Oh, I am aware of OODoc. I really like your standardized method of
documenting inheritance in your modules and *guess* this is another
benefit of your toolchain.

But actually, OODoc serves a different need. Right now, I don't plan to
*rewrite* the Pod of 100 modules: I just want to get the most out of the
*existing* Pod.

> [...]
> However... the fancier things you want to achieve, the more time you have
> to spend on configuring it... that's the advantage of the traditional
> Pod set-up. One of the reasons that I think I still am the only user of
> OODoc ;-)

Yeah - that's what I call The Curse Of TIMTOWTDI: It is easier for one
single person to write a wonderful, rich replacement for Pod than for
the community to agree on enhancements to Pod. "Pod" is just one of the
areas where this has happened in Perl.

> Maybe this helps you shaping your ideas.

It sure does - on a less urgent, but maybe more important scale. The
topic is: How can we get the Perl community to accept change? But that
is beyond the scope of this thread :)
--
Cheers,
haj

(Harald Jörg)

unread,
May 10, 2019, 4:00:02 PM5/10/19
to Karl Williamson, pod-p...@perl.org
Karl Williamson <pub...@khwilliamson.com> writes:

> [...]
> I seem to be the one mostly maintaining Pod:Simple these days. I
> think the design of Pod::Simple is basically sound. If you came up
> with reasonable pull requests for either of those modules, I would
> apply them.
>
> All those TODOs in the code are from the original author, I believe,
> and they would be nice to have, but the code basically works and no
> one has felt the need to spend the effort to implement them.

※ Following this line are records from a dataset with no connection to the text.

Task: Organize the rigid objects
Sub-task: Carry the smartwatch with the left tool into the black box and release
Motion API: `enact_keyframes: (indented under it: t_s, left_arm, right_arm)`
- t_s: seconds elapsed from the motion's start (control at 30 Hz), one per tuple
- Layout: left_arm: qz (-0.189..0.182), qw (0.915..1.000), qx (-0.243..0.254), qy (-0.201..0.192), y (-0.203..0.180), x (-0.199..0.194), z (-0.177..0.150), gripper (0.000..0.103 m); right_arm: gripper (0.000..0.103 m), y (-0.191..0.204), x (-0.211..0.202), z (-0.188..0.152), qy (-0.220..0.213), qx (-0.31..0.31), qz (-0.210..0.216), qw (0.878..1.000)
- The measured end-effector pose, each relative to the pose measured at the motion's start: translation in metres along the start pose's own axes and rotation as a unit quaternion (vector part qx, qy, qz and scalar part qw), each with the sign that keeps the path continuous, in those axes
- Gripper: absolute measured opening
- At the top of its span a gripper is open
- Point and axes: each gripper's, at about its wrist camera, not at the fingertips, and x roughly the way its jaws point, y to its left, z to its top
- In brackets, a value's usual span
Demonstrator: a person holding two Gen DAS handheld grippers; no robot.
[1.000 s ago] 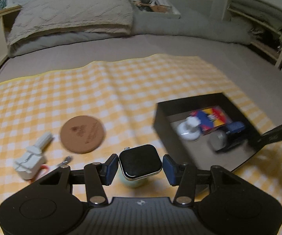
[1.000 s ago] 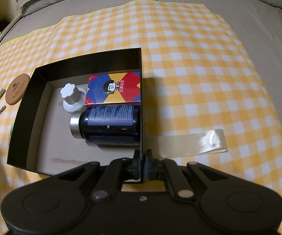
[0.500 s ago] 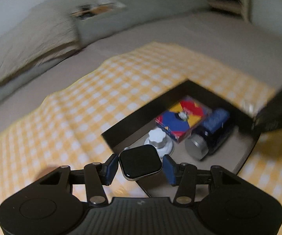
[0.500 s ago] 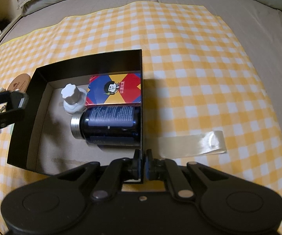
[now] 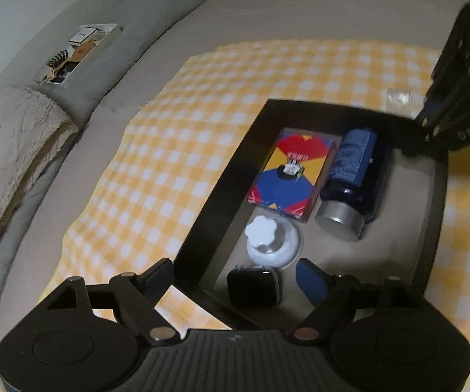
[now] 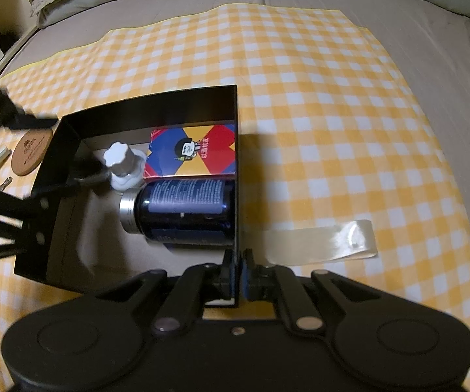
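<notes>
While the right gripper (image 6: 235,277) pinches the black box (image 5: 430,228) wall, the left gripper (image 5: 235,277) hangs wide open over the watch (image 5: 253,287) lying inside beside the white bottle (image 5: 269,241), so lifting clear toward the coaster (image 6: 31,152) seems next.

Cloth under everything is soft yellow-check fabric (image 6: 316,104), matt. The box (image 5: 432,228) looks like matt black card w/ a rough greyish cardboard floor. Watch (image 5: 253,289) has a glossy black glass face, shiny metal-ish edge. Blue bottle (image 5: 354,170) = glossy plastic or glass, can't tell, w/ a brushed silver metal-looking cap. Card pack (image 5: 289,173) is smooth printed paper. White knob thing (image 5: 267,241) looks smooth plastic. Cork-ish coaster (image 6: 31,152), matt. My fingers (image 5: 311,282): matt black plastic, blue rubbery pads.
</notes>
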Motion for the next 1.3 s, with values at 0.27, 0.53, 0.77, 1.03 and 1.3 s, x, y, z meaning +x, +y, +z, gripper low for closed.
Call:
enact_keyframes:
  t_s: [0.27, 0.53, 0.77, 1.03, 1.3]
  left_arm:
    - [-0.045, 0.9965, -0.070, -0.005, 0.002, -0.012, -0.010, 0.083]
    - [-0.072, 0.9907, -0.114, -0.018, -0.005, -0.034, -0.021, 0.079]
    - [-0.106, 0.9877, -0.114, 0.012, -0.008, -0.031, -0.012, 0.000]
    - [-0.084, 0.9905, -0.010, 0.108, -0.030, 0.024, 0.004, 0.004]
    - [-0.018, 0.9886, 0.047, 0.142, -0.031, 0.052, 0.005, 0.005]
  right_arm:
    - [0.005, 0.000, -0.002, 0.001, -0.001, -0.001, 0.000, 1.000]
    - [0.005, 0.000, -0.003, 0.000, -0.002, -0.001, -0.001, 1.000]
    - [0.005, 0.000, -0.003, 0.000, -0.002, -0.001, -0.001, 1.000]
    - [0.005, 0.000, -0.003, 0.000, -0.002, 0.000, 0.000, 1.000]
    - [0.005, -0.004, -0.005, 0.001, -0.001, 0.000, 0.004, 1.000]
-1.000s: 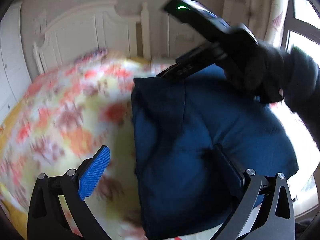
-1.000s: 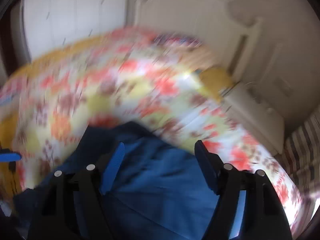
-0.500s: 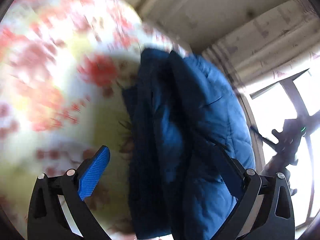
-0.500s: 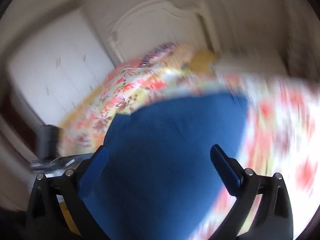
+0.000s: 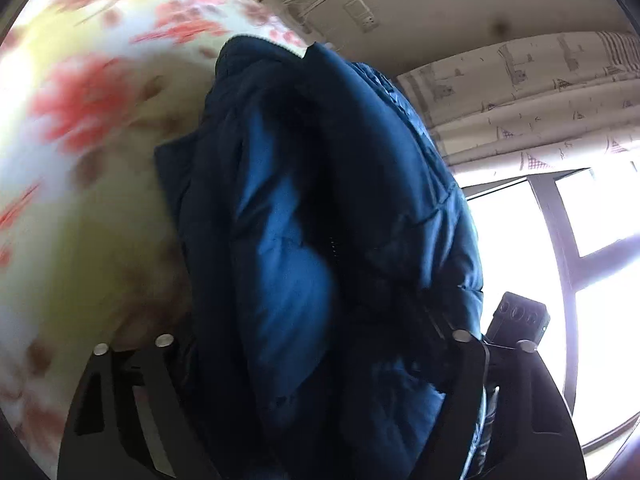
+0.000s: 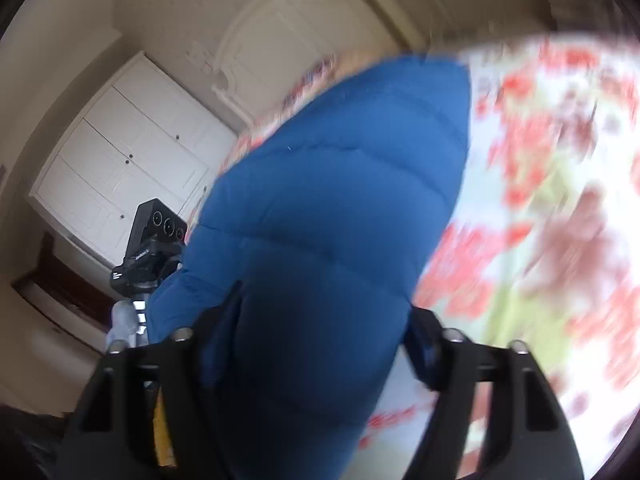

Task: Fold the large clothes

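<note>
The jacket, a blue padded bundle already folded thick, lies on the bed and runs straight ahead of both claws, its long axis along each claw's line of sight; each claw has 1 end of it between its jaws. The left claw is closing, and the near end of the jacket fills the gap between its jaws; its pads are buried in the folds, so whether they press yet I cannot tell. The right claw is closing too, with the smooth quilted side of the jacket between its jaws; the fabric seems to bulge against both fingers, so I judge it clamped or nearly so. Neither hand is nearer; each sits at its own side of the bundle, and the other claw's body shows past the jacket's edge in each view. I judge the coming move a lift or turn of the whole bundle by both hands together.

The bed has a floral cover in red and yellow-green, blurred; a white headboard and wardrobe stand behind, a curtain and bright window to 1 side.
</note>
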### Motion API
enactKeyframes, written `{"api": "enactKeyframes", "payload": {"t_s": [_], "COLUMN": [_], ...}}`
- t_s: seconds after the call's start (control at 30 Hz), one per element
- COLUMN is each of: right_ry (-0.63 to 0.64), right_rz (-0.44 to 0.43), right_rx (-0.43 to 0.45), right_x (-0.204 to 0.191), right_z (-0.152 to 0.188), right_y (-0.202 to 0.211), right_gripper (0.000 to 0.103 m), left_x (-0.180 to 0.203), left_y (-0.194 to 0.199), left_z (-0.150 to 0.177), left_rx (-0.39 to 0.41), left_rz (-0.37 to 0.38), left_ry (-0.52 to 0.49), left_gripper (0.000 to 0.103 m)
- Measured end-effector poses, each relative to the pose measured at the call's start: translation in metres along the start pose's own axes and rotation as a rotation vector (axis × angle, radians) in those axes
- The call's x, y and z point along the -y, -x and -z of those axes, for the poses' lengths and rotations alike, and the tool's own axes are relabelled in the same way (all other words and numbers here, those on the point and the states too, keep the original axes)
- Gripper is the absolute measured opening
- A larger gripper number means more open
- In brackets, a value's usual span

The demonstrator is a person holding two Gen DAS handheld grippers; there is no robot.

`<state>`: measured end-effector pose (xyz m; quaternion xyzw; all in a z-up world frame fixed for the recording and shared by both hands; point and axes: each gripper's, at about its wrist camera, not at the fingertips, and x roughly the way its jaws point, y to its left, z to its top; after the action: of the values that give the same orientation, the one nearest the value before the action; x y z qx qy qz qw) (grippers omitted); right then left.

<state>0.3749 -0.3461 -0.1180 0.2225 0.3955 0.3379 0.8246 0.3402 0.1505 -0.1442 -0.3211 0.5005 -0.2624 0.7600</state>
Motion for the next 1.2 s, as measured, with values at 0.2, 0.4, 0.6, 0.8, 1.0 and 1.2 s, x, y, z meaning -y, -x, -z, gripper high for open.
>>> {"api": "enactKeyframes", "payload": {"t_s": [0.2,0.4,0.6,0.8,1.0,1.2], "right_ry": [-0.064,-0.102,0.099,0.319,0.296,0.230], "right_rz": [0.109,0.217,0.477,0.697,0.693,0.684], "right_rx": [0.094,0.134,0.381,0.536,0.558,0.546], "right_x": [0.055,0.060,-0.041,-0.146,-0.185,-0.203], "right_z": [-0.044,-0.042,0.021,0.117,0.122,0.095], "right_y": [0.016,0.047,0.111,0.133,0.177,0.213], "right_gripper": [0.066,0.085,0.097,0.101,0.101,0.101], "left_x": [0.037,0.069,0.157,0.207,0.232,0.264], "left_y": [-0.074,-0.055,0.033,0.056,0.090,0.116], "left_z": [-0.060,-0.039,0.062,0.170,0.208,0.213], "left_rx": [0.034,0.176,0.641,0.772,0.746,0.778], "left_rz": [-0.030,-0.230,-0.538,-0.702,-0.628,-0.604], "left_ry": [-0.045,-0.195,-0.525,-0.592,-0.639,-0.652], "left_gripper": [0.065,0.071,0.099,0.099,0.099,0.099]}}
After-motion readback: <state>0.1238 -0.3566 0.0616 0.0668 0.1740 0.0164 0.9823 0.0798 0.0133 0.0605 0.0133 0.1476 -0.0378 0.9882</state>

Indeed, the parser in Pod::Simple is pretty easy to use. I guess that
the formatting part can turn into a can of worms with regard to
different tastes how things should look like or behave. It seems that
the Pods I'm dealing with are somewhat non-standard, so I don't think
that changing the behaviour of the existing formatters is justified.

For now, I've submitted a pull request for a few of those documentation
TODOs where I had to open the source to see what's available.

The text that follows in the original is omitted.